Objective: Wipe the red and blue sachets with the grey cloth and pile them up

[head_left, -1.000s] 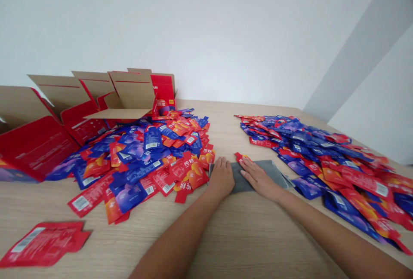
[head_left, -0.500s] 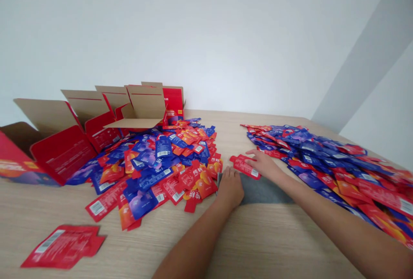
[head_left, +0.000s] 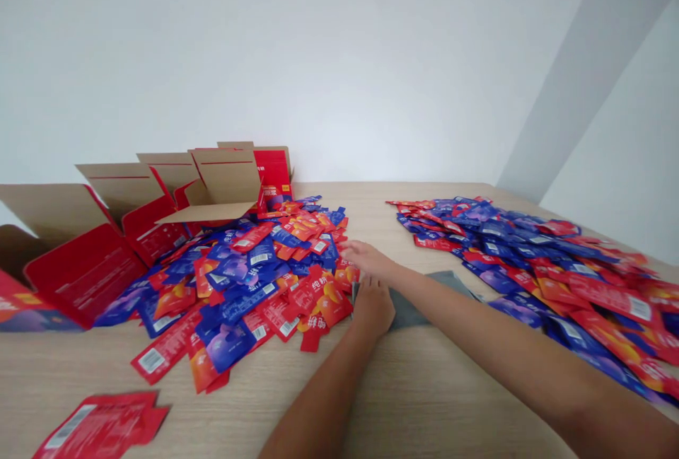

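My left hand (head_left: 373, 309) rests at the left end of a dark grey cloth (head_left: 419, 303), its fingers curled over the cloth's edge. Reaching across above it, my right hand (head_left: 366, 259) has its fingers stretched toward the left pile of pouches, with nothing visible in them. Red, orange and blue pouches (head_left: 318, 293) lie heaped just left of both hands. A red pouch (head_left: 253, 237) with a white label lies on top of that heap. My right forearm hides part of the cloth.
Another wide heap of red and blue pouches (head_left: 509, 247) covers the table's right side. Open red cardboard boxes (head_left: 79, 254) stand in a row at the left, flaps up. A lone red pouch (head_left: 100, 427) lies at the near left. A white wall (head_left: 339, 77) rises behind the table.
My right hand has moved left across my left hand and no longer holds the red pouch. A red pouch now lies on top of the left heap. My left hand stays on the cloth.
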`<state>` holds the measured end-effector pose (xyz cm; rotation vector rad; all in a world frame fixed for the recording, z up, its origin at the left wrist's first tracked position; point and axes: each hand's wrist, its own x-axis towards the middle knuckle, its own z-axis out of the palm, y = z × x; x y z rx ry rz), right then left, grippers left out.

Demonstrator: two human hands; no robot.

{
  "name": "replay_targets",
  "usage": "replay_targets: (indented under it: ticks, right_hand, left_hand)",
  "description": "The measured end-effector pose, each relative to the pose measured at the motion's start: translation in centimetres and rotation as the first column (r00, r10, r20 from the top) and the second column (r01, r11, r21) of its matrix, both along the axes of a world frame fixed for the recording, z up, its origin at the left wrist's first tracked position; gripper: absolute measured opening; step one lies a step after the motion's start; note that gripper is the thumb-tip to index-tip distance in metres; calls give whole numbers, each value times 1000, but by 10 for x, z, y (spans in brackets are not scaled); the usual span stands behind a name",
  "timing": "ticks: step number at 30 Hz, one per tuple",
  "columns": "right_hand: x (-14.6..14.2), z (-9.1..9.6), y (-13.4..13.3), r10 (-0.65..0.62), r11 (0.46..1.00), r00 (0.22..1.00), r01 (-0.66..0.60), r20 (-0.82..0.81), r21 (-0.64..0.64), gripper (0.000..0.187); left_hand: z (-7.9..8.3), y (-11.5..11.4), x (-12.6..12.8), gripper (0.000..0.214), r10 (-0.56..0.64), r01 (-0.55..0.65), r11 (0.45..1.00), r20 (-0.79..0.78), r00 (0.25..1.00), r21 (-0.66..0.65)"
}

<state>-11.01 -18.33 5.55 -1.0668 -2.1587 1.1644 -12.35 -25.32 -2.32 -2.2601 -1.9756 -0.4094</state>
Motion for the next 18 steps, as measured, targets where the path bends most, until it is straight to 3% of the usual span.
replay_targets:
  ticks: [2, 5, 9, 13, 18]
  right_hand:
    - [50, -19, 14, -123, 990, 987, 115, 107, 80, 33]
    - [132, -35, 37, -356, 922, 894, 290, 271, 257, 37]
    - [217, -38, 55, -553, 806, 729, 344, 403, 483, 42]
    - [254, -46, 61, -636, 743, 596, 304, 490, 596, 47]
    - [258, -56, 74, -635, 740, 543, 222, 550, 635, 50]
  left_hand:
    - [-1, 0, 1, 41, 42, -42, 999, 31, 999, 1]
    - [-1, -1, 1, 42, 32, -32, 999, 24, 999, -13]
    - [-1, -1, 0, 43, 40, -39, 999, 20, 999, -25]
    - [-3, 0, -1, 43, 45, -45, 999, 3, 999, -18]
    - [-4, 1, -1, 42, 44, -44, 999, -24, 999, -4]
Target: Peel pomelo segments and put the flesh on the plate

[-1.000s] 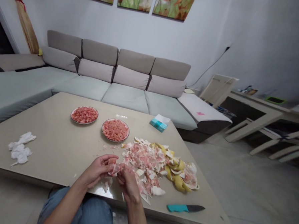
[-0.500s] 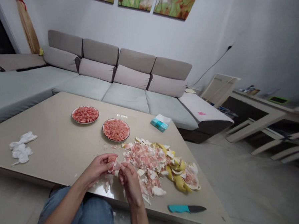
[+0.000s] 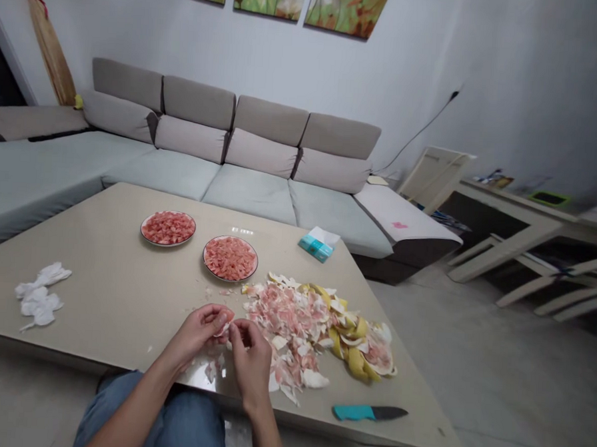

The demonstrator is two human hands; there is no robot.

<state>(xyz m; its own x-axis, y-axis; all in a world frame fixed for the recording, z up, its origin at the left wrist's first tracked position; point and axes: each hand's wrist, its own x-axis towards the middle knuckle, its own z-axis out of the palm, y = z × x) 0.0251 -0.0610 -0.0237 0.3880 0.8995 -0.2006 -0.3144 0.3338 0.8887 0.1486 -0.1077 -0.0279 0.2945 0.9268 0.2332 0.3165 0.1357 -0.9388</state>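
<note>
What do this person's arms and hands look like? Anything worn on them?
The left hand and right hand are both bare, with no gloves, rings or watch visible. No sleeve shows on either forearm. Blue, denim-looking trousers are worn below.

1. The left hand (image 3: 201, 332) holds a pink piece (image 3: 228, 316); the right hand (image 3: 252, 358) pinches its edge.
2. At their right lies a heap of peelings (image 3: 291, 313), with a knife (image 3: 368, 412) near it.
3. Beyond the hands are two plates (image 3: 167, 244) of pink bits (image 3: 230, 257).
</note>
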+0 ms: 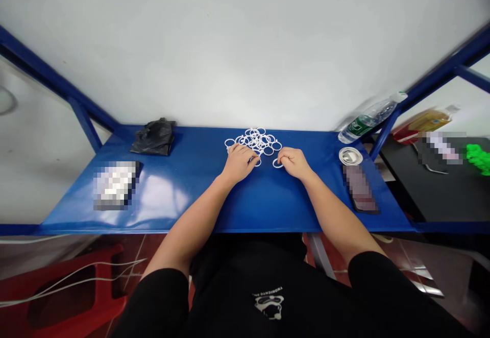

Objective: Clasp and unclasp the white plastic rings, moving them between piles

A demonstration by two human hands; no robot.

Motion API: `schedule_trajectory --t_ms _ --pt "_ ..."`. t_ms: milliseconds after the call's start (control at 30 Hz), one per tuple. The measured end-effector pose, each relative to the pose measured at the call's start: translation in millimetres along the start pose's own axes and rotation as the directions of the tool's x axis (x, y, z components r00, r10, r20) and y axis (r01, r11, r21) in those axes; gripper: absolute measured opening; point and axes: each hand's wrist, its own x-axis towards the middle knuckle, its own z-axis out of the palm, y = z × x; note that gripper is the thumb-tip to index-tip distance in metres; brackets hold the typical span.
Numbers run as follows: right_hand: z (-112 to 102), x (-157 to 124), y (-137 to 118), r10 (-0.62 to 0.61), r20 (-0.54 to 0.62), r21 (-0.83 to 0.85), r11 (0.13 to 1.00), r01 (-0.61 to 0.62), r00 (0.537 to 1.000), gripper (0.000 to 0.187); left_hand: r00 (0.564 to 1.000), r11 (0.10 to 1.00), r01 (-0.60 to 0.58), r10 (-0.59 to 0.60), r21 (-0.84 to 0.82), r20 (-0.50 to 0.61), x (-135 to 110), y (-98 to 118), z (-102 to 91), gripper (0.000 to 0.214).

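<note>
A loose heap of thin white plastic rings (259, 142) lies near the back of the blue table, several of them overlapping. At the heap's front left edge is my left hand (240, 163), its fingers curled down and closed. One white ring (260, 163) shows at its thumb and seems pinched there, though the fingertips are partly hidden. To the right of the heap, my right hand (294, 162) is closed with thumb and forefinger on another white ring (274, 163). That ring is apart from the heap, close to the tabletop.
A black plastic bag (153, 137) and a blurred box-like item (117, 185) lie on the left of the table (268, 210). At right are a water bottle (362, 123), a coiled white cable (350, 156) and a phone-like item (360, 188). Blue frame bars flank both sides.
</note>
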Motion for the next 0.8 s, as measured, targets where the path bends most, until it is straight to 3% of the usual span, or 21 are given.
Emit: schedule_trajectory --t_ms 200,467,633,800 --pt "-18.6 -0.9 20.7 0.206 -0.12 -0.066 0.975 -0.214 0.971 0.031 1.0 1.0 -0.018 0.018 -0.015 -0.001 0.3 -1.5 0.7 0.022" --pt "-23.4 0.0 38.2 0.324 0.107 -0.174 0.937 -0.303 0.94 0.027 1.0 0.999 -0.029 0.03 -0.037 0.01 0.5 -3.3 1.8 0.023" --pt "-31.8 0.4 38.5 0.296 0.144 -0.312 0.919 -0.241 0.944 0.024 0.999 0.998 -0.029 0.031 -0.048 0.031 0.9 -2.4 1.0 0.023" --pt "-44.9 -1.1 37.6 0.443 0.11 -0.409 0.836 -0.365 0.89 0.02 0.999 0.998 -0.025 0.027 -0.055 0.043 1.1 -1.8 1.4 0.023"
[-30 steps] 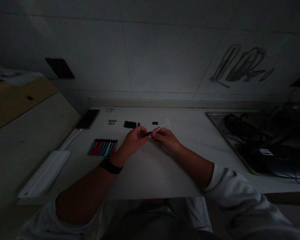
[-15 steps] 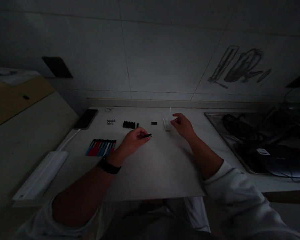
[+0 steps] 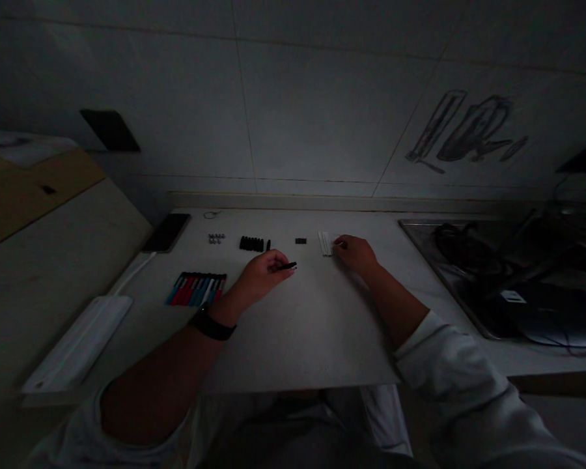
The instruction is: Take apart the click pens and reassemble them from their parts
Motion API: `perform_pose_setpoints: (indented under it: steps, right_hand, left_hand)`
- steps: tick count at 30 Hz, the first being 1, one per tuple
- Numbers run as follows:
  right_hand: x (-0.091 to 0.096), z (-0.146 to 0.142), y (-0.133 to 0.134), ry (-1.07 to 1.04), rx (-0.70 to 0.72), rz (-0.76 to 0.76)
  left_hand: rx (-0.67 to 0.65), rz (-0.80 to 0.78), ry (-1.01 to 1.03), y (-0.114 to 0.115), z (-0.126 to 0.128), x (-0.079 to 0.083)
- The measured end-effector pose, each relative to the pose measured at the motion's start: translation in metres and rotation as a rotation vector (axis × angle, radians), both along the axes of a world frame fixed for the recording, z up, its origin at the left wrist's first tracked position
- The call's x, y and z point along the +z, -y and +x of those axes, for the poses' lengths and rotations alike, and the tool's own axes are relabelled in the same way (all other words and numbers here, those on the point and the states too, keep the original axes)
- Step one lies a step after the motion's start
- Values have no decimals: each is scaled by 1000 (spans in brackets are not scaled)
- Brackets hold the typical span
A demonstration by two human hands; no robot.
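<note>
The scene is dim. My left hand is closed round a small black pen part that sticks out to the right above the white table. My right hand rests on the table, fingers curled, its fingertips touching a small bundle of thin white rods. Whether it grips one I cannot make out.
A row of red, blue and black pens lies at the left. Behind it are small screws, black caps, a small black piece and a phone. A white power strip and a metal sink with cables flank the table.
My right hand pulled away from the left hand with a thin white rod, carried it back and to the right, then lowered onto the white rod bundle. The left hand stayed in place.
</note>
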State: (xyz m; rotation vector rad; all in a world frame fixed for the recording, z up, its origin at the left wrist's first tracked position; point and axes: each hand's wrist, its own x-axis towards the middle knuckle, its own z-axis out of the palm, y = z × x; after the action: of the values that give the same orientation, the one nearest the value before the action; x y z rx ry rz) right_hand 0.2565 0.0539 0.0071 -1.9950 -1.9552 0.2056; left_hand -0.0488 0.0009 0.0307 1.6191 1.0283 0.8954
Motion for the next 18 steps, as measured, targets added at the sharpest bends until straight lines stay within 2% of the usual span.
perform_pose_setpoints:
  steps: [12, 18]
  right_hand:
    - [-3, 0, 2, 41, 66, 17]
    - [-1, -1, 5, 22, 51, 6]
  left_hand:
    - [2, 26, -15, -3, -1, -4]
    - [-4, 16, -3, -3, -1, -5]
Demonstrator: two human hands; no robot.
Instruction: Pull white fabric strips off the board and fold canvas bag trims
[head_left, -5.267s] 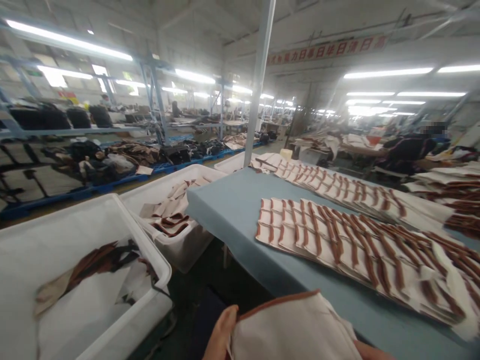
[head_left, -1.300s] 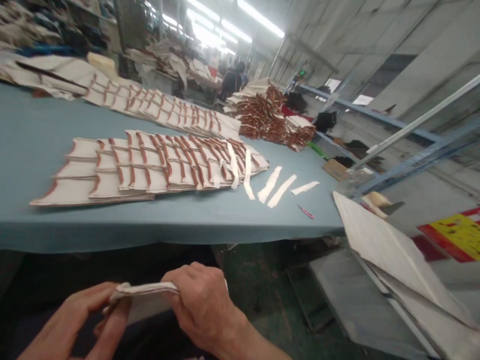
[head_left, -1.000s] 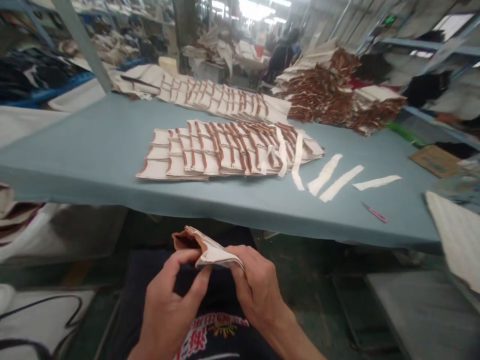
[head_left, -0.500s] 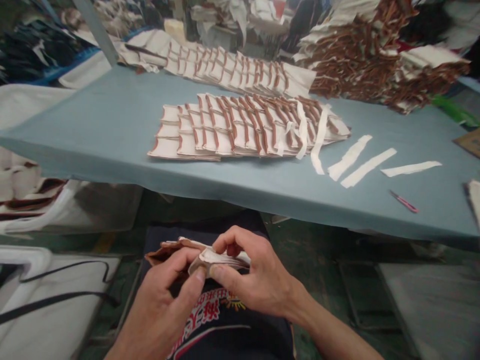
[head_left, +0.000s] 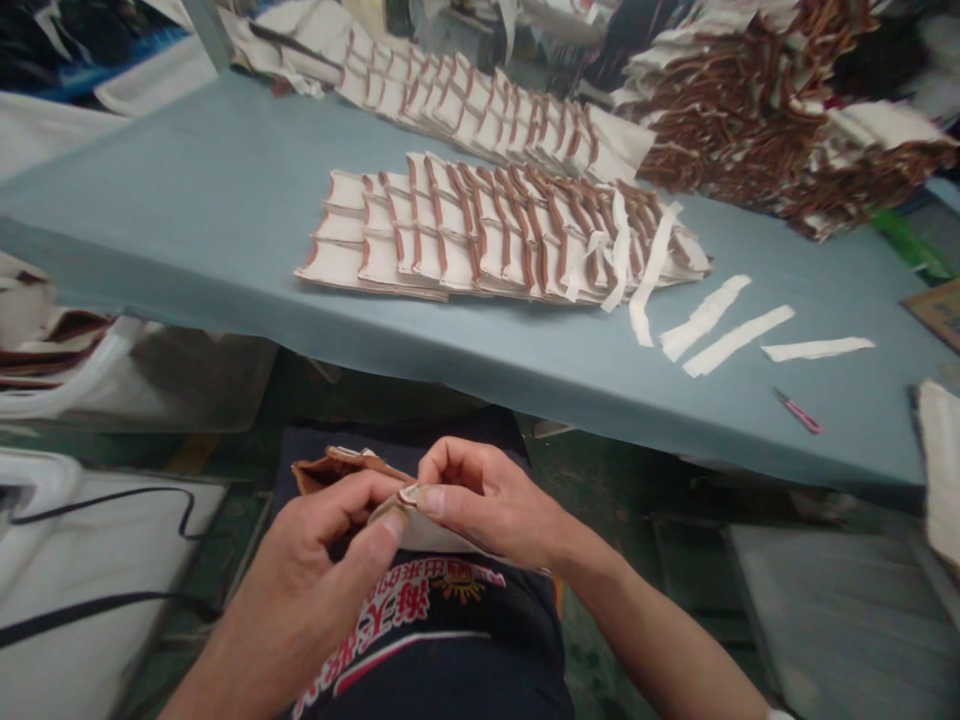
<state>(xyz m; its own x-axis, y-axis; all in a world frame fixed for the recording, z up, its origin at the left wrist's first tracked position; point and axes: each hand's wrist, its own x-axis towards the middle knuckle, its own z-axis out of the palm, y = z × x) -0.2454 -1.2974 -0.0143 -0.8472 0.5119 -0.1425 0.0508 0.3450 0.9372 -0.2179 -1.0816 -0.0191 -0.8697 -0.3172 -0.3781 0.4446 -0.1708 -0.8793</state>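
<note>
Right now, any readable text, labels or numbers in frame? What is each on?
Red and white Chinese characters on the dark navy T-shirt: upside down and blurred, not readable.
Cream fabric piece with brown trim, pinched by left hand and right hand: no print visible.
Brown cardboard piece at far right: no marks legible.
No other text.
</note>
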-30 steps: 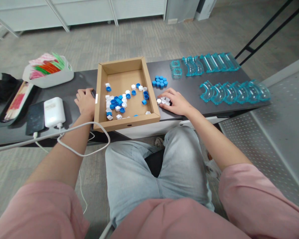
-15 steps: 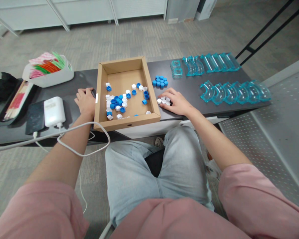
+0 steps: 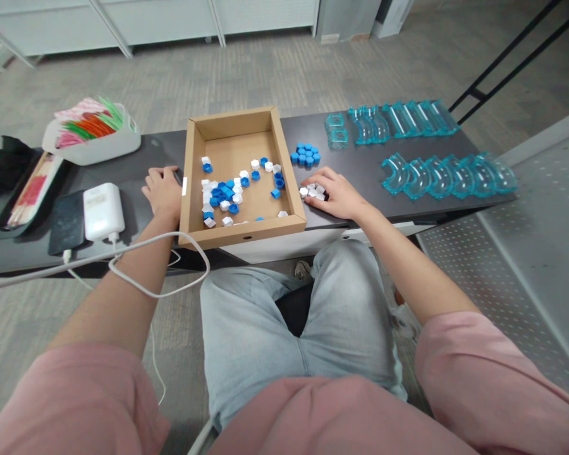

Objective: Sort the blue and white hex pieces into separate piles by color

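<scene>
A shallow cardboard box (image 3: 288, 170) stands on the dark table, with loose blue and white hexagonal pieces (image 3: 226, 191) scattered inside. My left hand (image 3: 164, 191) rests beside the box's left wall, its fingers apart and nothing visible in them. Right of the box, my right hand (image 3: 337, 194) lies on the table, thumb and fingers spread around a small cluster of white hexagonal pieces (image 3: 312, 191). The fingers touch its edge, and the hand partly hides it. Just beyond sits a compact group of blue hexagonal pieces (image 3: 306, 154), packed side by side.
Clear teal plastic parts (image 3: 448, 177) stand in rows at the right. On the left are a white basket (image 3: 109, 145) of coloured sticks, a black tray (image 3: 9, 229), a dark phone-like slab (image 3: 66, 222) and a white device (image 3: 103, 212). A white cable (image 3: 171, 294) loops over my left forearm.
</scene>
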`<state>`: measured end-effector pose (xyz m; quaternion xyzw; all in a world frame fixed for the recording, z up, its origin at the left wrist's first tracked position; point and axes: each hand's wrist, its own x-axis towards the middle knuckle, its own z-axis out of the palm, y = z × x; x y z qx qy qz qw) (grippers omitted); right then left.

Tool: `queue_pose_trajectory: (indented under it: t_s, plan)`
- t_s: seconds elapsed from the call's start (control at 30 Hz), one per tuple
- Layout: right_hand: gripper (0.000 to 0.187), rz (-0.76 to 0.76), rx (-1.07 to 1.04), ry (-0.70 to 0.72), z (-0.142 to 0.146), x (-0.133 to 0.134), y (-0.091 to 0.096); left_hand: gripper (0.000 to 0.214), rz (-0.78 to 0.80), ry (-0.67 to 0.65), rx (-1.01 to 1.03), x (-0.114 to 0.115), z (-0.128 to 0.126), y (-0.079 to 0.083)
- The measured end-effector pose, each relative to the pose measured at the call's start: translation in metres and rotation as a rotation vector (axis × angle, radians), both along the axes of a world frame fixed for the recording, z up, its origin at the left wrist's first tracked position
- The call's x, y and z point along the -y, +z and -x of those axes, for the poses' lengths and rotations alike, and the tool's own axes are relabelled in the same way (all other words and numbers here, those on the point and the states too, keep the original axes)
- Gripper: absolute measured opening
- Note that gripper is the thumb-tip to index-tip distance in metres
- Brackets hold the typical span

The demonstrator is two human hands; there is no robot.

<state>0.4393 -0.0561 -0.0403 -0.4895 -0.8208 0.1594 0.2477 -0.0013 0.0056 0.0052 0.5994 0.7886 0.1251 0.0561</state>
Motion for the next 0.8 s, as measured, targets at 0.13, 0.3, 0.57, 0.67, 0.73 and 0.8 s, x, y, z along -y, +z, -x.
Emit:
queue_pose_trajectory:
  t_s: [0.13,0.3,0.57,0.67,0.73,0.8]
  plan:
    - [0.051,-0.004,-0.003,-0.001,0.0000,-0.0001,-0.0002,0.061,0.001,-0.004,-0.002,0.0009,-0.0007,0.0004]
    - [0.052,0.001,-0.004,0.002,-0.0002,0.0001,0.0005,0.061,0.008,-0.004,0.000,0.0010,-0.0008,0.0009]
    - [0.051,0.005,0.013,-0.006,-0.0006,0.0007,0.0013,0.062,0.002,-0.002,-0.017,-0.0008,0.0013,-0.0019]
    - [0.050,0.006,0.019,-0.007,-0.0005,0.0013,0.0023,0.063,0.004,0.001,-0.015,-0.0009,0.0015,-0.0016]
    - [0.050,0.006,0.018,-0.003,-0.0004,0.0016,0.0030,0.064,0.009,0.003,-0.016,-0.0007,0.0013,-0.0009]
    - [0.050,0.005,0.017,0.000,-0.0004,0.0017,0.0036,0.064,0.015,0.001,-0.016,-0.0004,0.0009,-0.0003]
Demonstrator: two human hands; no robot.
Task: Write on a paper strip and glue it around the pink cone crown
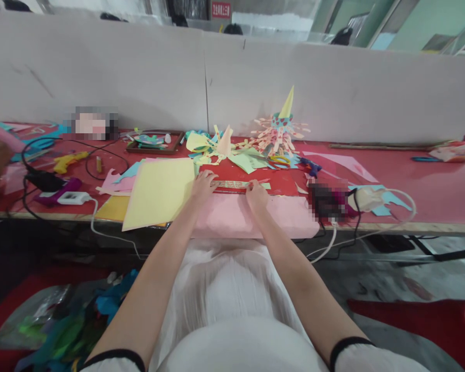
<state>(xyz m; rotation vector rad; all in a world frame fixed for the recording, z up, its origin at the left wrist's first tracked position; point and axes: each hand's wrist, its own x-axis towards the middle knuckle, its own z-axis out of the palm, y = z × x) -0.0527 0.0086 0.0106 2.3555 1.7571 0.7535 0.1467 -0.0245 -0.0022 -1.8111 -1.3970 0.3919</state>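
Patterned strip (235,184) lies on the red sheet (282,182) near the bench (411,168) edge; I see open bench rightward. Left hand (203,187) presses it, fingers spread flat. Right hand (257,196) touches its end; I cannot tell its grip.

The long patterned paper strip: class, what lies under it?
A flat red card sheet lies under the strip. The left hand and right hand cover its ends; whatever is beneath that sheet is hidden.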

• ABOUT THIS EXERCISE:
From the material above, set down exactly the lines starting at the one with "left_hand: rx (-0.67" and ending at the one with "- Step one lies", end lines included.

• FINISHED TASK:
  left_hand: rx (-0.67 to 0.65), rz (-0.80 to 0.78), ry (-1.01 to 1.03), y (-0.114 to 0.115), z (-0.126 to 0.128), x (-0.079 to 0.083)
- The measured end-effector pose, each relative to the pose measured at the motion's start: translation in metres and rotation as a rotation vector (axis × angle, radians), both along the axes of a world frame fixed for the recording, z up, its origin at the left wrist's first tracked position
- The call's x, y and z point along the +z, -y and +x of those axes, for the poses' lengths and rotations alike, and the tool's own axes are relabelled in the same way (all other words and numbers here, those on the point and the states too, keep the original axes)
- Step one lies a step after the motion's start

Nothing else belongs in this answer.